Many months ago, my manager S asked about a “health check service” for “Project: Sippy-Cup [1].” Something that operations could query to see if my component was still up and running. I rejected the idea of embedding a web server in the component as being complete overkill (and really, any embedded webserver would swamp the amount of code that actually does the useful work in my component, which just processes one SIP (Session Initiation Protocol) message.
So I did the simplest thing that could possibly work [2]: a simple UDP (User Datagram Protocol) service. It accepts a packet with the string “STATUS” and replies with “OKAY.” It was only a few lines of code, and with netcat [3] I figured it would be a simple matter for operations to do a health check.
It seems that UDP is too confusing for operations to deal with, so I changed the underlying protocol to TCP (Transmission Control Protocol). It's a bit more complicated to support as I now have to listen and accept connections, but then it should be even easier for operations to handle it with netcat. The protocol stills accept a string of “STATUS” and returns with “OKAY”.

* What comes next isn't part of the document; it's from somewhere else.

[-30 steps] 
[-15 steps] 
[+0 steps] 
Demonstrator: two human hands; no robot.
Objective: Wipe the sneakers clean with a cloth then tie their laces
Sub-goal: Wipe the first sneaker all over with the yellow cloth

And it's still apparently too much for operations to deal with. Operations actually asked if they could send a SIP message, and I was like, Wow! If it's easier for you guys to send a SIP message for a health check, more power to you! But my manager nixxed that idea and we stuck with the current TCP version, which he feels is the simplest thing that could work.
I'm not sure what operations is actually doing. My manager mentioned that my component was failing the health check, yet when check it was fine (using netcat of course). Yet the logs were filled with errors (“recvfrom: Bad file number” and “poll: Invalid argument”), probably from all the failed attempts by operations to do a health check.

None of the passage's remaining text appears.